Where All Roads Lead

The Cities Eternal: Tianxia

There is a certain degree of freedom in the air. Unbound by the ties of earth and gravity one can roil freely as in the water, ducking beneath cloudbanks and between mountains as the world passes beneath you. Without the oppressive darkness and pressure of the deep sea, the air is the one place a great being can feel truly free.

The setting sun across the cloudscape creates a panorama of unearthly beauty painted across the western heavens. As the sky begins to darken, great horizons of clouds are painted in rich golds and pale pinks as the sun cascades over cumulous mountains and cirrus waves. It is a heavenly land, existing only briefly as the clouds churn, collide, and separate in their own dance across the sky. It is in this place of golden mountains and white seas that a great and singular being cuts through the wind like a fish in the river, a band of crimson scales that swirls and rolls with the gusting currents high above the earth.

His name is Yin, ancient and powerful, and he is as much a part of these skies as the clouds and wind. A spirit born from air and water, an omen of mystic fortune that careens across the heavens. He is one of the Yinglong, a great dragon of the eastern skies.

He is no fiendish western monster, no six-limbed beast that bellows fire and thirsts for the blood of knights and princesses. He hoards no gold and needs no wings to propel his through the lofty skies. He is long and sinewy, like a serpent that coils and uncoils in sweeping undulating motions through the sky, propelled by the magic that permeates ever muscle, every scale. His scales are crimson and his claws bright gold, a line of brilliant white fur runs from a mane across his face and down his spine to his tufted tail. A pair of great antlers rise like a crown from his forehead, and his great square jaw holds long teeth and flared scales around his nostrils that let his taste the wind.

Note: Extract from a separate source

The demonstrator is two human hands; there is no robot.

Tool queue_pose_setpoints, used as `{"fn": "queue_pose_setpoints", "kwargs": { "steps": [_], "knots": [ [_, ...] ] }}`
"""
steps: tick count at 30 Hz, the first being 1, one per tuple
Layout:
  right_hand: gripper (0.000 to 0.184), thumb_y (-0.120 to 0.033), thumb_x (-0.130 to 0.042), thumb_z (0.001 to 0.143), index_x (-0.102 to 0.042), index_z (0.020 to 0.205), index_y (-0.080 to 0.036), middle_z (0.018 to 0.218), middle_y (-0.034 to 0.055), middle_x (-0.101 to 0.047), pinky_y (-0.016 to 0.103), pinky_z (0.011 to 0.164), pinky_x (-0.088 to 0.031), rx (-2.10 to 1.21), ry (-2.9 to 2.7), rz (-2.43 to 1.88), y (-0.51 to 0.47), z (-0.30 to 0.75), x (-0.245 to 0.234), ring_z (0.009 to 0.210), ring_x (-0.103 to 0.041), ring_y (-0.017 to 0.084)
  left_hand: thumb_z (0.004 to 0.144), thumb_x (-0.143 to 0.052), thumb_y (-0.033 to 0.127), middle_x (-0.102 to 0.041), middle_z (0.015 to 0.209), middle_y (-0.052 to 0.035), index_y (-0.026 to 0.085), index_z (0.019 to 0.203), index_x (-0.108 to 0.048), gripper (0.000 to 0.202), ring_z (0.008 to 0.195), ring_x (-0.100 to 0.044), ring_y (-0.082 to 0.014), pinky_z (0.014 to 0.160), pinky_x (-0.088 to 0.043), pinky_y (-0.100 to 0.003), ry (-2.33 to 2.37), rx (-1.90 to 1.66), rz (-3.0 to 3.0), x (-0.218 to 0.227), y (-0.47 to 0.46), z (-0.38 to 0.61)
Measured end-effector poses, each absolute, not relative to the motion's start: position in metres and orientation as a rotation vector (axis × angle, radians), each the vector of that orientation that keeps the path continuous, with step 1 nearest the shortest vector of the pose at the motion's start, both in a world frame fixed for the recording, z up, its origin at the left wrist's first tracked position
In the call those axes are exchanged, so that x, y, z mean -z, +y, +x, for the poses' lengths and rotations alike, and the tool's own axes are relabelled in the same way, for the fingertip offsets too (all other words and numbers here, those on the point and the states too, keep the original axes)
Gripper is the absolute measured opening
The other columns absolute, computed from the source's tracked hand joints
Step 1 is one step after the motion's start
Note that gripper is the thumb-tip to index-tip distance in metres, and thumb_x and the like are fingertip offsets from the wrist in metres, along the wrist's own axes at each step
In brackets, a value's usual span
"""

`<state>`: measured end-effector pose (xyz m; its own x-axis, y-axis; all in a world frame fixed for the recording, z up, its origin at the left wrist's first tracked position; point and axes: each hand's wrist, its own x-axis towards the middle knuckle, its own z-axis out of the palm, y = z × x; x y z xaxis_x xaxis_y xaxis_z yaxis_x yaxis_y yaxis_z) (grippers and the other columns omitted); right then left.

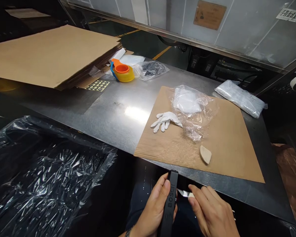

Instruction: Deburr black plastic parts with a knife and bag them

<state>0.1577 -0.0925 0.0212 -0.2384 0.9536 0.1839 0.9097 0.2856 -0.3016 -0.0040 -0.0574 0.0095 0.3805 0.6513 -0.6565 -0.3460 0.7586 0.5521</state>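
Note:
My left hand [153, 207] is wrapped round a black Bosch utility knife [169, 204], held upright below the table's front edge. My right hand [212, 212] pinches a small silvery blade [184, 193] next to the knife. Just beyond, on a brown cardboard sheet [227, 144], lie a white glove [165, 120], a crumpled clear plastic bag [193, 110] and a small tan wedge-shaped piece [205, 154].
The steel table [118, 112] carries a yellow-and-orange tape dispenser [122, 70], a sheet of black stickers [97, 85], two filled plastic bags [150, 69] [240, 97] and a stack of flat cardboard [49, 54] at the left. A black plastic-lined bin [44, 177] stands at my lower left.

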Motion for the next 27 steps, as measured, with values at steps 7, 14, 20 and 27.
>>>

Yin coiled and shot downwards, feeling his speed build as the wind whipped past his face. He pulled up at the last moment above a still lake, sending ripples across the water from which he had almost struck as he saw his reflection slither across the water’s surface. With another whip of his tail he was gone again into the upper heavens, the clouds parting and curling about his as he passed, the mere passage of his body kicking up rainstorms and dispersing thunderheads.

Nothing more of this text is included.